»»

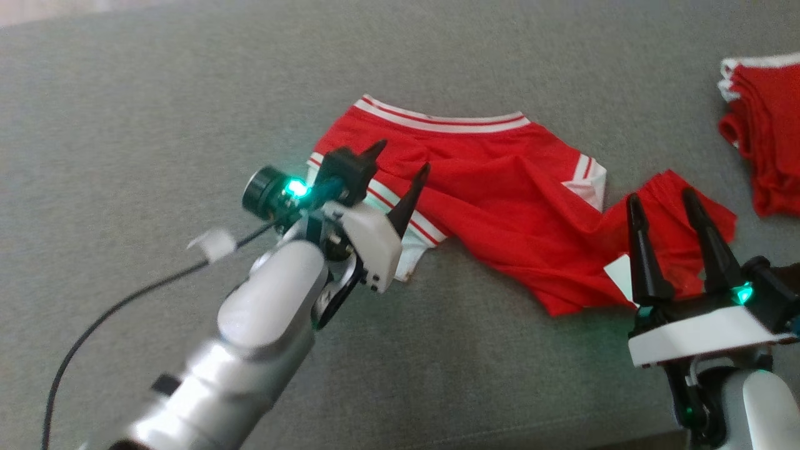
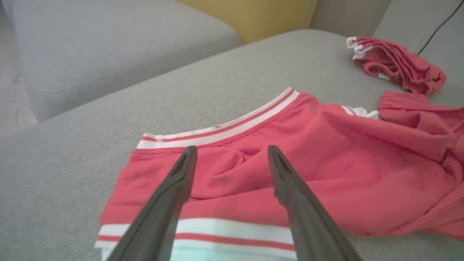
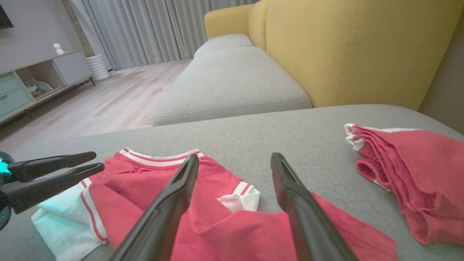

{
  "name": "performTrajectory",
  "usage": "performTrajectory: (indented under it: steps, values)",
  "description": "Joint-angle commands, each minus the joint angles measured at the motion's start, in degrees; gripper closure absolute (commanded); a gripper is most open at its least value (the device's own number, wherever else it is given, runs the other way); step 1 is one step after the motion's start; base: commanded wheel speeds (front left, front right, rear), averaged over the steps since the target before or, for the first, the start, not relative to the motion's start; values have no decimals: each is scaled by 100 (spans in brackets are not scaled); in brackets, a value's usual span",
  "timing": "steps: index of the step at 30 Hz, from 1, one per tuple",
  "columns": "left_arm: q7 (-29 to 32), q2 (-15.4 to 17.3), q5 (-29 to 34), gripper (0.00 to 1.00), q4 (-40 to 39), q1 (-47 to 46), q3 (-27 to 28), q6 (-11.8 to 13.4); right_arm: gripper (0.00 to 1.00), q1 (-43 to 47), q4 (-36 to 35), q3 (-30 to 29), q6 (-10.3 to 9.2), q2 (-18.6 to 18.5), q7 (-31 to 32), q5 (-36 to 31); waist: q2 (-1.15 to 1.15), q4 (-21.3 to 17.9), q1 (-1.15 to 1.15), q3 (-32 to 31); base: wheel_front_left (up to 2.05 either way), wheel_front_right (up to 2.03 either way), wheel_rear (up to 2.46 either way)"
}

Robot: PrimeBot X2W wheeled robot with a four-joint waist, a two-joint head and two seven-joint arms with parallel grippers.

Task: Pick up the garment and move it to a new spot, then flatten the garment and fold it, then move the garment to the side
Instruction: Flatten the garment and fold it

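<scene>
Looks like the flattening step: the red garment (image 1: 500, 187) lies rumpled on the grey sofa (image 1: 187, 94), left gripper (image 1: 404, 156) over its left end, right gripper (image 1: 660, 195) at its near-right corner, both jaws wide and empty, so next I'd pinch 2 edges and pull.

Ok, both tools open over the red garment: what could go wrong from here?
The garment lies creased and doubled over near the right tool; a pinch there may catch only one layer. The second red garment lies close on that side; dragging could disturb it.
</scene>
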Motion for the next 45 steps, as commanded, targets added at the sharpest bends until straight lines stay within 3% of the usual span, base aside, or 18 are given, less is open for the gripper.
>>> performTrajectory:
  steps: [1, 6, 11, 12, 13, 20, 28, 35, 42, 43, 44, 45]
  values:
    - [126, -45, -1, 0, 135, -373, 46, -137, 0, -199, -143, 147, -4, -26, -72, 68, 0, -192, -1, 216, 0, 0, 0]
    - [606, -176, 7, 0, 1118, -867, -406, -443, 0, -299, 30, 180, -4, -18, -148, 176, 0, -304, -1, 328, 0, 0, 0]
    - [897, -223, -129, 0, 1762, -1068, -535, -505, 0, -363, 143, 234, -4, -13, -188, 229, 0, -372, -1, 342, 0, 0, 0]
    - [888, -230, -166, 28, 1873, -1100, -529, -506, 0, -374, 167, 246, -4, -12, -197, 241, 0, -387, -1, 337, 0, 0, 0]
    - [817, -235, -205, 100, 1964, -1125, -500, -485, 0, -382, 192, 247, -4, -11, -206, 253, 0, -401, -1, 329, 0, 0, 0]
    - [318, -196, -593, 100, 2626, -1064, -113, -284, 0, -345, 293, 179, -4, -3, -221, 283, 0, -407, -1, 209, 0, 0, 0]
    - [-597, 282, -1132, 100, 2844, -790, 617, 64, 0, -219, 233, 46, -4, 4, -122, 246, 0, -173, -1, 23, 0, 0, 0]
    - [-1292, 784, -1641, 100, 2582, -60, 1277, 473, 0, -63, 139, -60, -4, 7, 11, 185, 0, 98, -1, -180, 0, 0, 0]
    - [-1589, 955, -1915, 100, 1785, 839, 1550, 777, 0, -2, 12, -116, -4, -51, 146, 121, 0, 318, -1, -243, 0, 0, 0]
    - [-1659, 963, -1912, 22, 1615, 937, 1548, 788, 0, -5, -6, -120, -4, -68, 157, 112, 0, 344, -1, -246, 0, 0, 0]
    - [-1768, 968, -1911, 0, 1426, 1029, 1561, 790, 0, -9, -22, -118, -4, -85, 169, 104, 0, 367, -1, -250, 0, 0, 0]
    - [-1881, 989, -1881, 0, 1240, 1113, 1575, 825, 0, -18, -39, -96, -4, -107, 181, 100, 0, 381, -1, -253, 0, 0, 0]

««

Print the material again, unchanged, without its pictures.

{
  "name": "performTrajectory",
  "usage": "performTrajectory: (indented under it: steps, values)",
  "description": "Joint-angle commands, each minus the joint angles measured at the motion's start, in degrees; gripper closure absolute (commanded); a gripper is most open at its least value (the device's own number, wherever else it is given, runs the other way); step 1 is one step after the motion's start; base: commanded wheel speeds (front left, front right, rear), averaged over the steps since the target before or, for the first, the start, not relative to the motion's start; values have no decimals: each is scaled by 100 (spans in brackets are not scaled); in brackets, a value's usual span",
  "timing": "steps: index of the step at 30 Hz, from 1, one per tuple",
  "columns": "left_arm: q7 (-29 to 32), q2 (-15.4 to 17.3), q5 (-29 to 34), gripper (0.00 to 1.00), q4 (-40 to 39), q1 (-47 to 46), q3 (-27 to 28), q6 (-11.8 to 13.4); right_arm: gripper (0.00 to 1.00), q1 (-43 to 47), q4 (-36 to 35), q3 (-30 to 29), q6 (-10.3 to 9.2), q2 (-18.6 to 18.5), q7 (-31 to 32), q5 (-36 to 31); waist: q2 (-1.15 to 1.15), q4 (-21.3 to 17.9), q1 (-1.15 to 1.15), q3 (-32 to 31); base: wheel_front_left (up to 2.05 either way), wheel_front_right (up to 2.03 either way), wheel_rear (up to 2.46 either way)"
}

Robot: PrimeBot X2W wheeled robot with a four-joint waist, a two-joint head and two seven-joint arms with parallel grippers.

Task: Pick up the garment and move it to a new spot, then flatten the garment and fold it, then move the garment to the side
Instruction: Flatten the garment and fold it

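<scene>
Looks like the flattening step: the red garment (image 1: 500, 187) lies rumpled on the grey sofa (image 1: 187, 94), left gripper (image 1: 404, 156) over its left end, right gripper (image 1: 660, 195) at its near-right corner, both jaws wide and empty, so next I'd pinch 2 edges and pull.

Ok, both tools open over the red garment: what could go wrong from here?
The garment lies creased and doubled over near the right tool; a pinch there may catch only one layer. The second red garment lies close on that side; dragging could disturb it.
</scene>
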Motion for the next 45 steps, as commanded, targets added at the sharpest bends until straight lines stay within 3% of the usual span, base aside, or 18 are given, less is open for the gripper.
>>> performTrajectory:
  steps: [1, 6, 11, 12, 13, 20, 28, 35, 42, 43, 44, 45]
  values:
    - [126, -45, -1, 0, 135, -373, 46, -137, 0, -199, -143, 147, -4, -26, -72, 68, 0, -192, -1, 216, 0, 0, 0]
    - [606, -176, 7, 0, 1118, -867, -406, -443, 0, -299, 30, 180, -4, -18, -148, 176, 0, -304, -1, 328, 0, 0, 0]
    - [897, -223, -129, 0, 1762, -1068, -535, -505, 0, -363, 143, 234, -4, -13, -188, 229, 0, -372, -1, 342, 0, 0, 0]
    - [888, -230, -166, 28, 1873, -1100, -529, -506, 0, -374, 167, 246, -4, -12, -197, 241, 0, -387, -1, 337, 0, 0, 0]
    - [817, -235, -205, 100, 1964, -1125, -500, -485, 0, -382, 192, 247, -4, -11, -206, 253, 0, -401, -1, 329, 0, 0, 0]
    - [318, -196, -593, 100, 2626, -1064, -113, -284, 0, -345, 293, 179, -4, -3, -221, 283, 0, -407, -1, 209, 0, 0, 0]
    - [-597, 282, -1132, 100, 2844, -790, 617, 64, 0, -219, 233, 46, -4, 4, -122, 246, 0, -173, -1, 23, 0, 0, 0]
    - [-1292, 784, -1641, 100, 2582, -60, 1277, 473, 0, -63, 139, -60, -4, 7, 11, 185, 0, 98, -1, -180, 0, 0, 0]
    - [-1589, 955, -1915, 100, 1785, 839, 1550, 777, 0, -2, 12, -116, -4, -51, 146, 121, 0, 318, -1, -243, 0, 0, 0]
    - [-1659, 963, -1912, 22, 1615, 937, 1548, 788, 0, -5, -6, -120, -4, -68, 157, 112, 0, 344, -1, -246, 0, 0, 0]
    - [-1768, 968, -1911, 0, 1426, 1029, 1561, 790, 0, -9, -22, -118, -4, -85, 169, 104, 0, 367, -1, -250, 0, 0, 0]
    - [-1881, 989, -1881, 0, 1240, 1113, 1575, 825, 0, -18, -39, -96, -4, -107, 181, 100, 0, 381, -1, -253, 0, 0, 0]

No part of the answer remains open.